Raw data:
......
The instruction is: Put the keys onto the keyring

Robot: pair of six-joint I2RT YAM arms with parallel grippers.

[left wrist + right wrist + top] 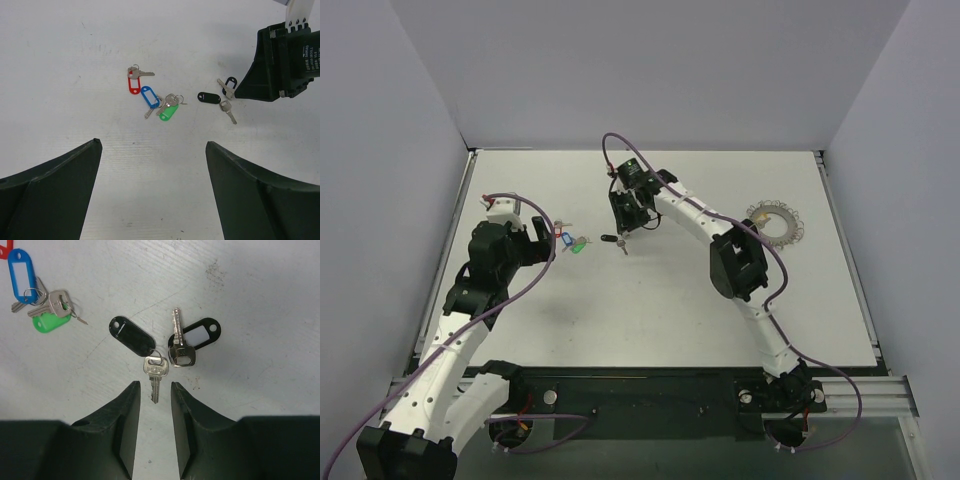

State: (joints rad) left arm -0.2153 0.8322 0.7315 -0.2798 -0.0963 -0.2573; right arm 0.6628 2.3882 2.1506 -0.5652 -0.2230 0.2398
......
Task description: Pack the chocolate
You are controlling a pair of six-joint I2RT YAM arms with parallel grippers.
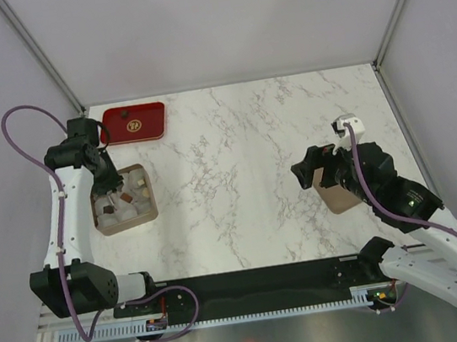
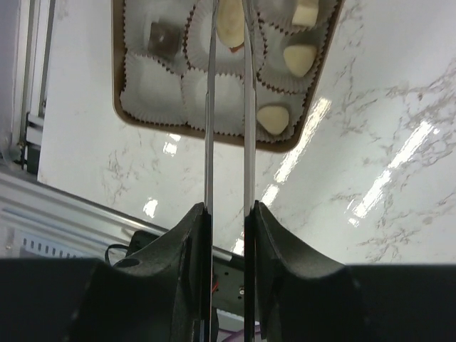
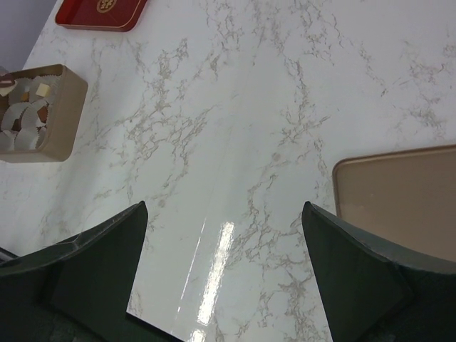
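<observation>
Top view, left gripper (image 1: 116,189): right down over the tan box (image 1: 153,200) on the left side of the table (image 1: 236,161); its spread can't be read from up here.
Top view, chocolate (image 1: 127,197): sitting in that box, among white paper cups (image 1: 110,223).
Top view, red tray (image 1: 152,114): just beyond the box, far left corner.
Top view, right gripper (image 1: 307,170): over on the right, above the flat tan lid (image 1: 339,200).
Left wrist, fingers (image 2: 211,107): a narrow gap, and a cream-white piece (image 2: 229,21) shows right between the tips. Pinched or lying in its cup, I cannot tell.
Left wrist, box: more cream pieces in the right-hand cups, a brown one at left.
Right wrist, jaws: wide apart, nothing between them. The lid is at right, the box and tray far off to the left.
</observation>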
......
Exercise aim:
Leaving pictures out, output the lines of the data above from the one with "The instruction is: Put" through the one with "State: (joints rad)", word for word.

Answer box:
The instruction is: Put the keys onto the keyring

Robot: pair of six-joint I2RT YAM arms with parallel grippers.

[left wrist + right wrist + top] 

State: (joints rad) left arm -0.2153 0.8322 0.7315 -0.2798 -0.0963 -0.2573; right arm 0.6628 2.3882 2.1506 -0.5652 -0.2230 0.2398

This exercise requires no further output.